What this task involves:
In the data below, find each line that contains the word "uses" and copy it.

Stored items:
Start of Block
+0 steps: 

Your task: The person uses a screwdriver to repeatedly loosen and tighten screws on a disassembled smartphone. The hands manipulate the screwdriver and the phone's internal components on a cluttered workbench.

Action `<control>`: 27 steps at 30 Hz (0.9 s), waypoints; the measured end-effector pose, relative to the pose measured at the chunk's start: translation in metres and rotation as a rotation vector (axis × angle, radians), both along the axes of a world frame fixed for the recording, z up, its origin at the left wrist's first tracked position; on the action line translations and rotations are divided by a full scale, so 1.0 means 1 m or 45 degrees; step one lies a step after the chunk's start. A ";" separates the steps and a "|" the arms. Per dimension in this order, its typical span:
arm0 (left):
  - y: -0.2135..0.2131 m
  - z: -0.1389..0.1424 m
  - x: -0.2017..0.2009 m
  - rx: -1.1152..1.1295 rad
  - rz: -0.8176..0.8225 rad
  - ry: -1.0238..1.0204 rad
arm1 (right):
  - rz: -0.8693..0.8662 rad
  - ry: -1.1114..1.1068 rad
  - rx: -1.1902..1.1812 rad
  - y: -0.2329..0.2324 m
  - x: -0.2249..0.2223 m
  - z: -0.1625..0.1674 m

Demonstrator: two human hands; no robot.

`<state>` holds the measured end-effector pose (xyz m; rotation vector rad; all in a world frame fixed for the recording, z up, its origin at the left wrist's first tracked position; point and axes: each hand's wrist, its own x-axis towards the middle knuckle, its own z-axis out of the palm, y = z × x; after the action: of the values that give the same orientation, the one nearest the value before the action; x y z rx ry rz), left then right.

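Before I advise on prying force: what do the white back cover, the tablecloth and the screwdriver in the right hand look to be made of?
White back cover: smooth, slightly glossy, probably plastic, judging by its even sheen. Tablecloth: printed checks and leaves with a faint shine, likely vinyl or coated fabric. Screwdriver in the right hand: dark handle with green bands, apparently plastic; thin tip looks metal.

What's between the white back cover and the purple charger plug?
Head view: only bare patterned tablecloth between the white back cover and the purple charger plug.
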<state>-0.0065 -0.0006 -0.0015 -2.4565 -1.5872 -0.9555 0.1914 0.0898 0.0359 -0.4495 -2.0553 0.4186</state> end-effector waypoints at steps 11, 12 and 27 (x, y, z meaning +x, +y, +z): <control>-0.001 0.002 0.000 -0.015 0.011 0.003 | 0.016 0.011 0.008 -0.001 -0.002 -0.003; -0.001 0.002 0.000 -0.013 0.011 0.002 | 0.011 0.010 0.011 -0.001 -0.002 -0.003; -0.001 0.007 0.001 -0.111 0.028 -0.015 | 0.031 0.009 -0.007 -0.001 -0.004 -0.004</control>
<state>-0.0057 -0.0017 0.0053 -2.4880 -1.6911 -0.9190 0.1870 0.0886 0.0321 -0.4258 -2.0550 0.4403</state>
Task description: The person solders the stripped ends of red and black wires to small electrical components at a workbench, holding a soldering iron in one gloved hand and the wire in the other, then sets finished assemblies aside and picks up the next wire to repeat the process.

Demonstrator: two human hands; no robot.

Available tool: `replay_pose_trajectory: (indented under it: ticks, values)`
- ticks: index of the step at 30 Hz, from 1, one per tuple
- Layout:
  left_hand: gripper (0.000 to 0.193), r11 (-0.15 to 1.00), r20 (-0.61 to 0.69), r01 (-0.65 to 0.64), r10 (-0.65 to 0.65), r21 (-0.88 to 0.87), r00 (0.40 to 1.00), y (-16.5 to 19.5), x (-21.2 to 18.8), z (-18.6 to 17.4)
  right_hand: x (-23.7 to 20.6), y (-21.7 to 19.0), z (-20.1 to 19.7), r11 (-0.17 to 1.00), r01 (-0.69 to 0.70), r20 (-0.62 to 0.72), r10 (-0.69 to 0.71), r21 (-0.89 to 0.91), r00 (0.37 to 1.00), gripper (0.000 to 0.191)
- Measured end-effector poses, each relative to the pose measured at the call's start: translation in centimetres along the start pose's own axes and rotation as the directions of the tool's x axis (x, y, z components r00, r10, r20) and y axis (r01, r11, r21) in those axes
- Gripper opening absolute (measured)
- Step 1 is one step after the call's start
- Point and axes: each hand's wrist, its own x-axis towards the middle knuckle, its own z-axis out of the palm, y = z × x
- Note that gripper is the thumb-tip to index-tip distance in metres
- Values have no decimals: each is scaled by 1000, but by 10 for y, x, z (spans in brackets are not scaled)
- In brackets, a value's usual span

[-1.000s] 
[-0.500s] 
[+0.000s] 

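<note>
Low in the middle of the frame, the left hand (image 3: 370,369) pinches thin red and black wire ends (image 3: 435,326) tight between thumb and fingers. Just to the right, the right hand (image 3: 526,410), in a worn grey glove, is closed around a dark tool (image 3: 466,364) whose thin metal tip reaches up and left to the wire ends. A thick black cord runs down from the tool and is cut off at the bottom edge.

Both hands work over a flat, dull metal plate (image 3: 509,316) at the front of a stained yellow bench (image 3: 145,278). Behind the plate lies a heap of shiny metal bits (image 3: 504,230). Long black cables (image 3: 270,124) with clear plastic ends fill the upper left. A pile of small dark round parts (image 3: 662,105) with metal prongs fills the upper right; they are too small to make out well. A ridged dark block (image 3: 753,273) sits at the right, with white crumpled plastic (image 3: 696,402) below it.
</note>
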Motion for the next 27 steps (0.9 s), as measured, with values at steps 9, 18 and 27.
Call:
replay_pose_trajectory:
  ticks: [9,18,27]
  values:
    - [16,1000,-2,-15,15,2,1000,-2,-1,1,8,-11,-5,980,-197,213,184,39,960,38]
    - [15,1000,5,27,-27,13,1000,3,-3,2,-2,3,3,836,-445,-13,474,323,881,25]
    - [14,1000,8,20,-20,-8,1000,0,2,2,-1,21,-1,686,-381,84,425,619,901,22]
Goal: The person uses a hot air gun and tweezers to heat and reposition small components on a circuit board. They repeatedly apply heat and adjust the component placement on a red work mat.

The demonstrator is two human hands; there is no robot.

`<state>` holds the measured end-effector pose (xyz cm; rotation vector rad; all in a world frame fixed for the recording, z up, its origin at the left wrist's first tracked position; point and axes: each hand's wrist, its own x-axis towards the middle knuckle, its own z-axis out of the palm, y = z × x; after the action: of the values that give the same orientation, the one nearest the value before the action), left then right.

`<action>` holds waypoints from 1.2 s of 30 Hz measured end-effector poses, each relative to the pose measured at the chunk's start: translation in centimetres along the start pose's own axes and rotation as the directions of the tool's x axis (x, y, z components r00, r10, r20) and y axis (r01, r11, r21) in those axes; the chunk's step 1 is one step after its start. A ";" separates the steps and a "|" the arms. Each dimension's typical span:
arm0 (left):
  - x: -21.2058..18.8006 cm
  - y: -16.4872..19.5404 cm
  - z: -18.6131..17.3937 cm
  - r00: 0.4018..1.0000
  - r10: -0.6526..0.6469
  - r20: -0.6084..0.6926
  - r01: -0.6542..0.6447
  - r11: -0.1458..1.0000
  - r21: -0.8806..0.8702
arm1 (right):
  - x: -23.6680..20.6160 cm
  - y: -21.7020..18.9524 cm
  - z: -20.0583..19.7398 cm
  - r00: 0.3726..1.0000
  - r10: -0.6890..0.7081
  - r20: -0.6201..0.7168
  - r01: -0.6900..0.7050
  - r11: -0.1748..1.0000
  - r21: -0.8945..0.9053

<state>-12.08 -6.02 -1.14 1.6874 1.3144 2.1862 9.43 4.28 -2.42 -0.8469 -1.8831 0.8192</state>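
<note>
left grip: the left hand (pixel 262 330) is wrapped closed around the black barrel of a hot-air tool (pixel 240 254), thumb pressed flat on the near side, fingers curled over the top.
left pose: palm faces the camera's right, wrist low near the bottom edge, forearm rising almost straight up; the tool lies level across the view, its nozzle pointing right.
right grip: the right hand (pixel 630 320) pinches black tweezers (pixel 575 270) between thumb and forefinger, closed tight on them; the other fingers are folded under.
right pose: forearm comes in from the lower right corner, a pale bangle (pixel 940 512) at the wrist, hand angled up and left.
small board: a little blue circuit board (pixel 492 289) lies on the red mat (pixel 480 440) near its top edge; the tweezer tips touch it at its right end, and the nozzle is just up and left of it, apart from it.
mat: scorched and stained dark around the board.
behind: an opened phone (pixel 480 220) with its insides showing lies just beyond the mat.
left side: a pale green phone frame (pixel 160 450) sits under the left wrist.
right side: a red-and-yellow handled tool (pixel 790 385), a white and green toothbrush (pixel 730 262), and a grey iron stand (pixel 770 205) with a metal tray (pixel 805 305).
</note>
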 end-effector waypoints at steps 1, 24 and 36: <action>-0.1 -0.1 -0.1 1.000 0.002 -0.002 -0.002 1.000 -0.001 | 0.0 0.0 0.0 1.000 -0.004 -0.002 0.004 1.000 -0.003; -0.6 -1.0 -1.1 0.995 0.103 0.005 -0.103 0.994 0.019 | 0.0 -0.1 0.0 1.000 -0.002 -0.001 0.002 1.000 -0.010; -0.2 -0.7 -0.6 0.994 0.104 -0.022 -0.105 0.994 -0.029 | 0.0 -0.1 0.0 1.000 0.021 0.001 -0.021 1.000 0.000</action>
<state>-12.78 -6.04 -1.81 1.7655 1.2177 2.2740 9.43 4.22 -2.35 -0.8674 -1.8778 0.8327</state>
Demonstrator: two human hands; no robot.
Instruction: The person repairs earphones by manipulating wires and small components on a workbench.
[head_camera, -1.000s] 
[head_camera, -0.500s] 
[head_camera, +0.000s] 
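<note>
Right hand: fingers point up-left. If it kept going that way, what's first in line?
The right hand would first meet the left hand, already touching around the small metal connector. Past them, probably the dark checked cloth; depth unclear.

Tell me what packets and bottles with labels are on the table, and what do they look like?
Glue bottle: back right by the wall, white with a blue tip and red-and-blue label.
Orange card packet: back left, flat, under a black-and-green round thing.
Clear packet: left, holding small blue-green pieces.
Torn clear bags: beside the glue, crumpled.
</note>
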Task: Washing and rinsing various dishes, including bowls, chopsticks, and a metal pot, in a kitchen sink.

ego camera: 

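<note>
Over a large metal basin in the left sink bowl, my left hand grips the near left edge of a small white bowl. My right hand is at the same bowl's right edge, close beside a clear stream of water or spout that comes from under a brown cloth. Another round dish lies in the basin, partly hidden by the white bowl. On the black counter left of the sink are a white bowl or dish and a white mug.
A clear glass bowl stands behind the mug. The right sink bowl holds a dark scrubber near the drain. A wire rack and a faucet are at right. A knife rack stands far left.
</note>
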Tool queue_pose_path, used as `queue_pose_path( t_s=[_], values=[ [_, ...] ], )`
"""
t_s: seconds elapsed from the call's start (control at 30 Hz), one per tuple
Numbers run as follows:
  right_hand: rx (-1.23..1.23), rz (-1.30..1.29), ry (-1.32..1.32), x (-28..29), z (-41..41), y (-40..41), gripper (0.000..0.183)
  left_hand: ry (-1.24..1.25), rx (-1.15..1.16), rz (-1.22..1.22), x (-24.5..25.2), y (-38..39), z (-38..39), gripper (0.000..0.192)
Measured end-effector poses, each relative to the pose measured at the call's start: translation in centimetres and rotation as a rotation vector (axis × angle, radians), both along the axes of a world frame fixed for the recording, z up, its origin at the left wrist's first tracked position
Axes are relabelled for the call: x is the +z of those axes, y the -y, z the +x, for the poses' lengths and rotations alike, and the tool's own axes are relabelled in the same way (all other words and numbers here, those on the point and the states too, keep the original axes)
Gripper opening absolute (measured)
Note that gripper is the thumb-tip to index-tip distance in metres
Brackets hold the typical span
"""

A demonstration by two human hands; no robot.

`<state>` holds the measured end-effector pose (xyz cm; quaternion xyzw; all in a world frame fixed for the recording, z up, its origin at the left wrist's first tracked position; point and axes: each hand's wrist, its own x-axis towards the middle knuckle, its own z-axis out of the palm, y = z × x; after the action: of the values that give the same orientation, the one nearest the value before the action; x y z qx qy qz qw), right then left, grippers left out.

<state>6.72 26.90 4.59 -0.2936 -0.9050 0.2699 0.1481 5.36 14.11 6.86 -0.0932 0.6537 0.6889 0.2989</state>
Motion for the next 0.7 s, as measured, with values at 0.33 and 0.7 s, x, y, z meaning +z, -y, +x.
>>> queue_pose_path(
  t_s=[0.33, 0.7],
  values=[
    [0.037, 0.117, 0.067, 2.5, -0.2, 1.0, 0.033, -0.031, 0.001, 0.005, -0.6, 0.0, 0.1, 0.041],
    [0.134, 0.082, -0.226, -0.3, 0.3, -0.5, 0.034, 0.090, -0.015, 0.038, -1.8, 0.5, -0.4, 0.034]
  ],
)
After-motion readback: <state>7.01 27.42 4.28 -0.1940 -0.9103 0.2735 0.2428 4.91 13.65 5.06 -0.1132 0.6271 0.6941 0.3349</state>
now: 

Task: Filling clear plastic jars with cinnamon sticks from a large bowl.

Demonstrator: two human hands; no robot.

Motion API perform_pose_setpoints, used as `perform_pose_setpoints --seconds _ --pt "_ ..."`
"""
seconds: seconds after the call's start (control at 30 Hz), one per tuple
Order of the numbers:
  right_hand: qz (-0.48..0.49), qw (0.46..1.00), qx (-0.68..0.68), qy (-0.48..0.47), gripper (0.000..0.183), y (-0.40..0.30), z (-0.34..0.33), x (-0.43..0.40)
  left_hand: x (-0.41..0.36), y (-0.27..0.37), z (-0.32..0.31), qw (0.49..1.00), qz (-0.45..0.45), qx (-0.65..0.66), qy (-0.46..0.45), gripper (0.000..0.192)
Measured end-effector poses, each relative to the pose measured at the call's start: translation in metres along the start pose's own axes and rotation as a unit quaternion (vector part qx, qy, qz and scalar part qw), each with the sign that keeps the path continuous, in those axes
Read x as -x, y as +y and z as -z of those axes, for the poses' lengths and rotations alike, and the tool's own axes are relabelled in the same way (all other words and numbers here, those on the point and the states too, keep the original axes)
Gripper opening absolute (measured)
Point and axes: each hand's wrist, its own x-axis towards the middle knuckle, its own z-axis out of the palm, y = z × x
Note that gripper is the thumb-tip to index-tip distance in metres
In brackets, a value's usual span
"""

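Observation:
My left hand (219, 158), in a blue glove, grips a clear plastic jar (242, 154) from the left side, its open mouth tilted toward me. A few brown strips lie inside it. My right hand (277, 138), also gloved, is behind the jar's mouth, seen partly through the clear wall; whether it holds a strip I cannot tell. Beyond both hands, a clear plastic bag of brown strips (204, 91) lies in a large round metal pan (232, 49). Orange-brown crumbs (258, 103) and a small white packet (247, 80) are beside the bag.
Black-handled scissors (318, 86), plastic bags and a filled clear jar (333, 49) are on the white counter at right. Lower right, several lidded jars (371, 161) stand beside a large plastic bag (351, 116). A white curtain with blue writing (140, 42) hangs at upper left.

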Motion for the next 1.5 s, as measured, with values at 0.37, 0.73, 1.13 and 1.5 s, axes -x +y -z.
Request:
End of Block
Response to the exercise:
Your task: The person uses a screwdriver to repeatedly loosen and tighten screws on a disassembled smartphone. The hands manipulate the screwdriver and the phone's internal components on a cluttered workbench.
Goal: The person uses a hot air gun and tweezers to heat and reposition small components on a circuit board. They repeatedly apply heat and adjust the component placement on a red work mat.

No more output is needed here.